> Work instruction: Only the pictures are to be left out; set down the rest of the records exactly.
── Material for this task ──
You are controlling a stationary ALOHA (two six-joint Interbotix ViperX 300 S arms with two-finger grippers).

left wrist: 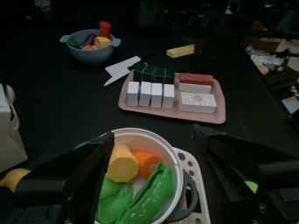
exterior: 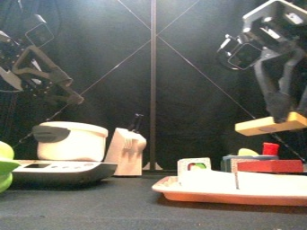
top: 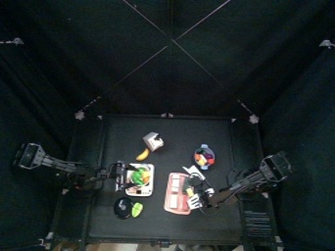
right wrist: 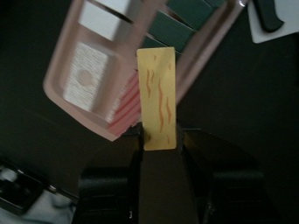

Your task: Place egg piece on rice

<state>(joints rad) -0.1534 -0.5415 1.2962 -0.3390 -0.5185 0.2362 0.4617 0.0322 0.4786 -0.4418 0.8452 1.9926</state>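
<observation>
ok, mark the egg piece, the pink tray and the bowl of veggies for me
egg piece [right wrist: 158, 96]: right wrist view, middle of the yellow slab held in the right end effector.
pink tray [left wrist: 170, 109]: left wrist view, its near rim.
bowl of veggies [left wrist: 173, 156]: left wrist view, its white rim.

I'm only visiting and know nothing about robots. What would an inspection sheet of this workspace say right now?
Surface: black table, things crowded toward its front.
Job's things: yellow egg piece held above the pink tray; white rice blocks lie in a row on the tray.
Clutter: bowl of toy vegetables, small blue bowl, white rice cooker.
Grippers: right gripper shut on the egg piece; left gripper open over the vegetable bowl.
Cables: nothing seen.
Surroundings: black curtains all around.
</observation>
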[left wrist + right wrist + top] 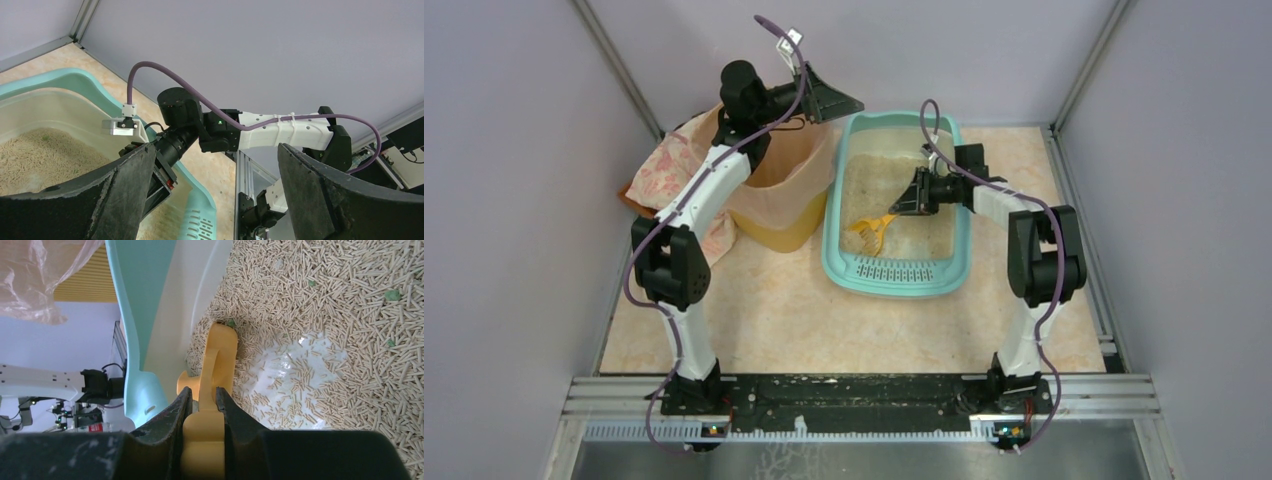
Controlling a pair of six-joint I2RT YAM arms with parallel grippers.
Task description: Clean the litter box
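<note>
Toward the far edge of the table, right of centre, sits the litter box [894,270]. Its grille end faces the near edge and beige litter [874,180] fills the rest. I see the right jaws clamped on the handle of a yellow scoop [871,230], reaching in over the box's right wall. The scoop's head lies on the litter close to the left wall.

From the right wrist camera, the scoop's tip rests on the pellets just beside the inner wall. A bare patch [295,365] of the box's floor shows next to it, and a few green bits [392,294] lie scattered in the litter.

My left jaws hang wide apart with nothing between them, raised above the far rim of the bin [784,190]. This yellow bin, with its peach liner, stands just beside the box's left wall. A patterned cloth [664,165] lies beyond the bin, near the table's left edge.
</note>
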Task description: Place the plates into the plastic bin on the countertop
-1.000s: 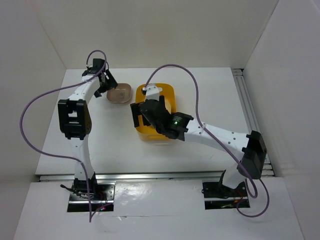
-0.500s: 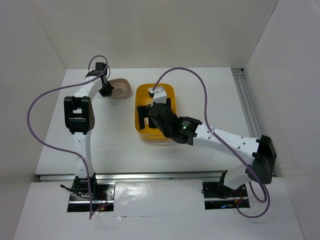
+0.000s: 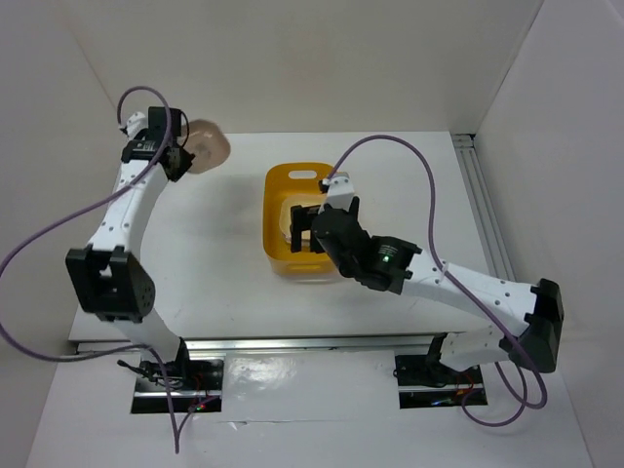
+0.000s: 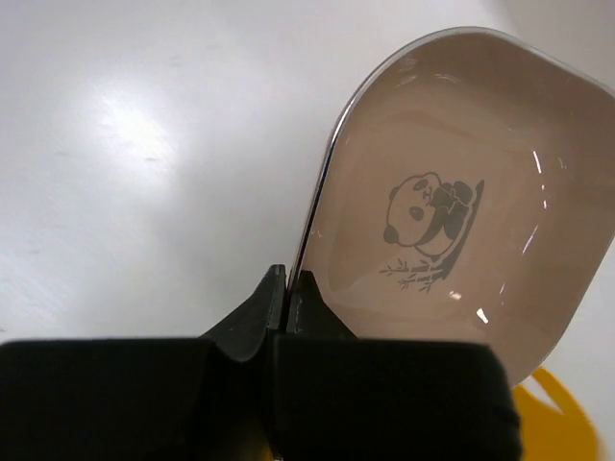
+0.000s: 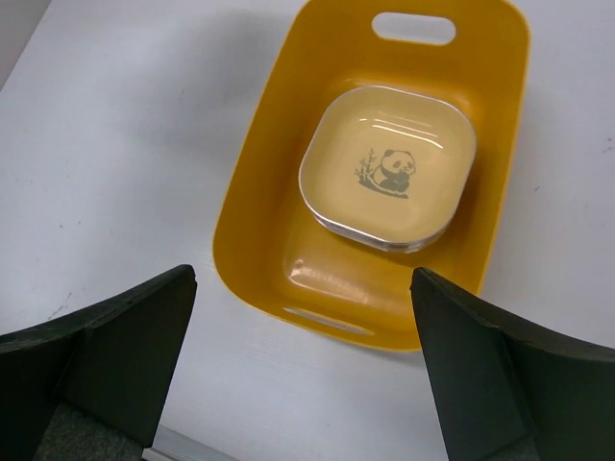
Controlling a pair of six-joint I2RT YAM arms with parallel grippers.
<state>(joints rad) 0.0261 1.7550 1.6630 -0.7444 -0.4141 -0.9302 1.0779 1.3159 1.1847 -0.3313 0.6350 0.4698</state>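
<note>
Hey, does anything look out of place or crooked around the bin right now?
Nothing spilled or damaged. The only stray is the brown-pink plate, pinched by its rim in the left claw, well left of the plastic bin. The cream plate inside the bin lies flat.

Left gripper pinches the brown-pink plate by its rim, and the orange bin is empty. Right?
Not quite. The bin holds a yellow panda plate, as the right wrist view shows. The left gripper does pinch the brown-pink plate by its rim.
</note>
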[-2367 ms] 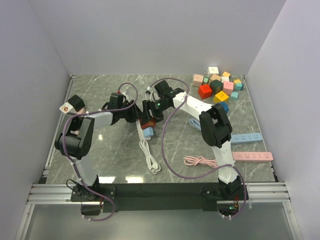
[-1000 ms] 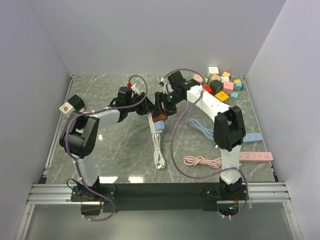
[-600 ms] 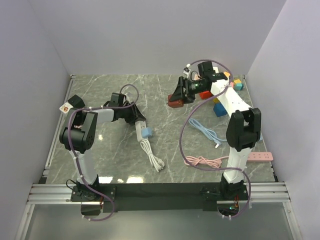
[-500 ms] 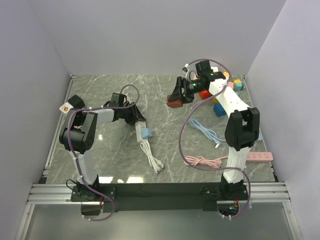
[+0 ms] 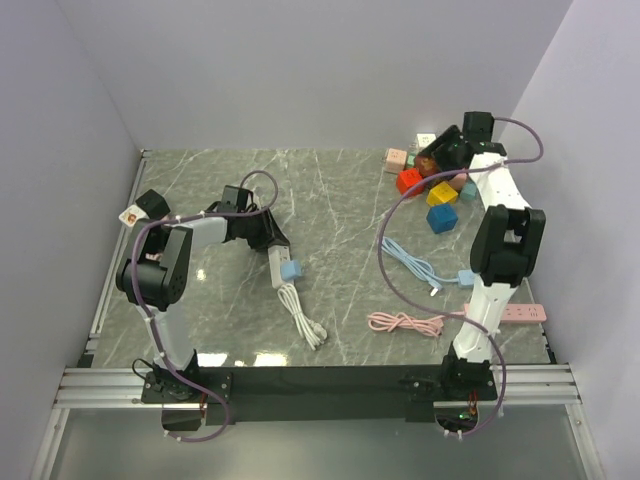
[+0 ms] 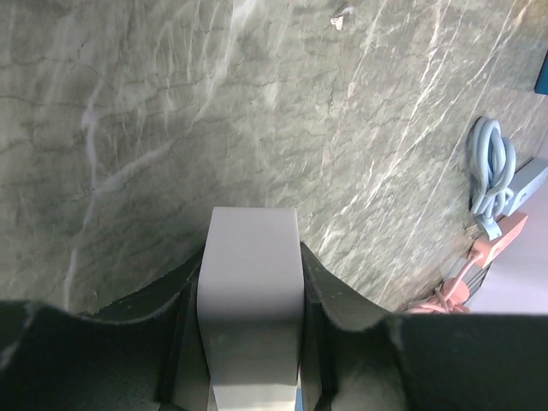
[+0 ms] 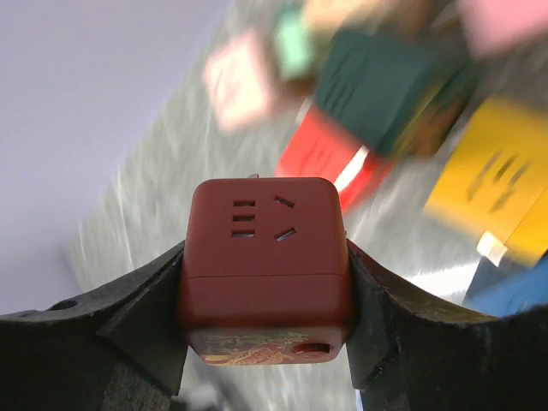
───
> Answer section:
You are controlling a stationary ALOHA (two six-joint Interbotix ViperX 300 S arms with two-finger grippers).

left wrist: 
exterior: 
top: 
right wrist: 

Your task: Place egg piece on rice

<state>(joints rad) -0.1534 -0.5415 1.2962 -0.3390 -0.5185 0.2362 0.4617 0.0322 0.4786 -0.4418 0.8452 1.9926</state>
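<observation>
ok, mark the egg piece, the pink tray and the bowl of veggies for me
egg piece [right wrist: 158, 96]: right wrist view, middle of the yellow slab held in the right end effector.
pink tray [left wrist: 170, 109]: left wrist view, its near rim.
bowl of veggies [left wrist: 173, 156]: left wrist view, its white rim.

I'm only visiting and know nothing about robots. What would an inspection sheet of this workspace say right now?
Surface: black table, things crowded toward its front.
Job's things: yellow egg piece held above the pink tray; white rice blocks lie in a row on the tray.
Clutter: bowl of toy vegetables, small blue bowl, white rice cooker.
Grippers: right gripper shut on the egg piece; left gripper open over the vegetable bowl.
Cables: nothing seen.
Surroundings: black curtains all around.
</observation>
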[left wrist + right wrist + top] 
Controlling a pair of six-joint I2RT YAM arms with parallel grippers.
Task description: Clean the litter box
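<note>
Toward the far edge of the table, right of centre, sits the litter box [894,270]. Its grille end faces the near edge and beige litter [874,180] fills the rest. I see the right jaws clamped on the handle of a yellow scoop [871,230], reaching in over the box's right wall. The scoop's head lies on the litter close to the left wall.

From the right wrist camera, the scoop's tip rests on the pellets just beside the inner wall. A bare patch [295,365] of the box's floor shows next to it, and a few green bits [392,294] lie scattered in the litter.

My left jaws hang wide apart with nothing between them, raised above the far rim of the bin [784,190]. This yellow bin, with its peach liner, stands just beside the box's left wall. A patterned cloth [664,165] lies beyond the bin, near the table's left edge.
</note>
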Task description: Place the plates into the plastic bin on the countertop
-1.000s: 
-0.500s: 
+0.000s: 
+0.000s: 
+0.000s: 
Controlling a pair of six-joint I2RT YAM arms with parallel grippers.
<state>(joints rad) 0.0261 1.7550 1.6630 -0.7444 -0.4141 -0.9302 1.0779 1.3159 1.1847 -0.3313 0.6350 0.4698</state>
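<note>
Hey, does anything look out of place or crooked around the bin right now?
Nothing spilled or damaged. The only stray is the brown-pink plate, pinched by its rim in the left claw, well left of the plastic bin. The cream plate inside the bin lies flat.

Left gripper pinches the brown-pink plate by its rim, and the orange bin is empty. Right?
Not quite. The bin holds a yellow panda plate, as the right wrist view shows. The left gripper does pinch the brown-pink plate by its rim.
</note>
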[-2367 ms] 
[-1000 ms] 
[-600 ms] 
[-500 ms] 
[+0 ms] 
[+0 ms] 
[+0 ms] 

No more output is needed here.